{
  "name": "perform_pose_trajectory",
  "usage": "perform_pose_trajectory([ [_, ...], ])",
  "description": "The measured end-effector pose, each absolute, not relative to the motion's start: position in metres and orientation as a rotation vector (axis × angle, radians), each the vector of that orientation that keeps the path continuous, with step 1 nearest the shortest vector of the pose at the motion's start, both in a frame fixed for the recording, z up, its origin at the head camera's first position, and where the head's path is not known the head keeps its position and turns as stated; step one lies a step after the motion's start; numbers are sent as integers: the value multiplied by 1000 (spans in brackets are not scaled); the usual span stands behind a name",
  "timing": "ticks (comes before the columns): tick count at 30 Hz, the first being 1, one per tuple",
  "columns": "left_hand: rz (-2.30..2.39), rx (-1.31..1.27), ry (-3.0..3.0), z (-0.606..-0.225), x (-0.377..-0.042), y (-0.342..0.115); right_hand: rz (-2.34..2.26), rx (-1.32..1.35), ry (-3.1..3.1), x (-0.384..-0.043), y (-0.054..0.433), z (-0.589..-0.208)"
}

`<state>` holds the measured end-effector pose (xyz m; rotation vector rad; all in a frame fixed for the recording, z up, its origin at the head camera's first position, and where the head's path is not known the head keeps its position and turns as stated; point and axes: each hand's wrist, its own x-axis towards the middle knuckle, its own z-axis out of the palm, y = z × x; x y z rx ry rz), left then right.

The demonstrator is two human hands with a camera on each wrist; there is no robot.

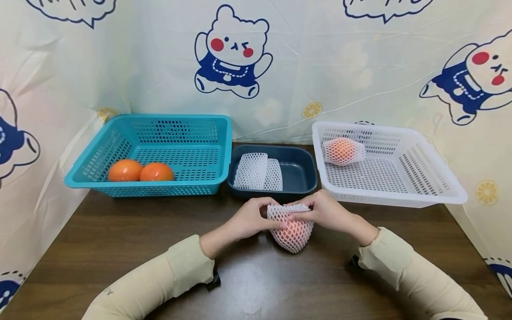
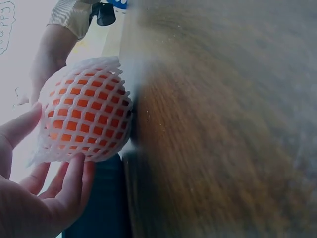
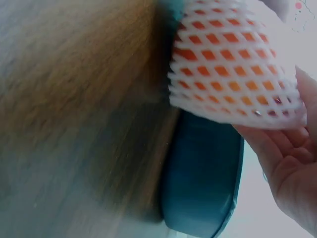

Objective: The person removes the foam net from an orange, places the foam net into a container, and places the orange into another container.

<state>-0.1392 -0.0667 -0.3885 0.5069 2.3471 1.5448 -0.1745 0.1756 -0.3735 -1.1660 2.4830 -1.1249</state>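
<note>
Between both hands is an orange in a white foam net sleeve [image 1: 294, 235], just in front of the dark tray. My left hand [image 1: 250, 218] grips its left side, thumb across the near face. From the right, my right hand [image 1: 329, 212] pinches the sleeve near its upper edge, thumb on the front. In the left wrist view, the mesh [image 2: 86, 111] wraps the orange and the fingers press its side. The right wrist view shows the netted orange [image 3: 228, 64] with the right fingers partly hidden behind it.
A teal basket [image 1: 148, 189] at the left holds two bare oranges [image 1: 157, 172]. In the dark blue tray [image 1: 298, 173] lie flat foam net sleeves [image 1: 252, 171]. The white basket [image 1: 404, 198] at the right holds one netted orange [image 1: 343, 151]. A printed curtain [image 1: 288, 58] hangs behind.
</note>
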Motion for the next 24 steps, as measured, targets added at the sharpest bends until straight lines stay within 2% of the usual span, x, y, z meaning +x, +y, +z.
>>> perform_pose_trajectory([
  [6, 1539, 492, 2412, -388, -139, -64, -1163, -1263, 2556, -172, 171, -376],
  [16, 1524, 448, 2489, -390, -138, -60, -859, -1091, 2526, -174, 184, -372],
  [24, 1678, 387, 2309, -393, -135, -60, -952, -1077, 2503, -175, 182, -373],
])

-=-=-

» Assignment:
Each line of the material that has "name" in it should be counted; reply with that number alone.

» Your response:
2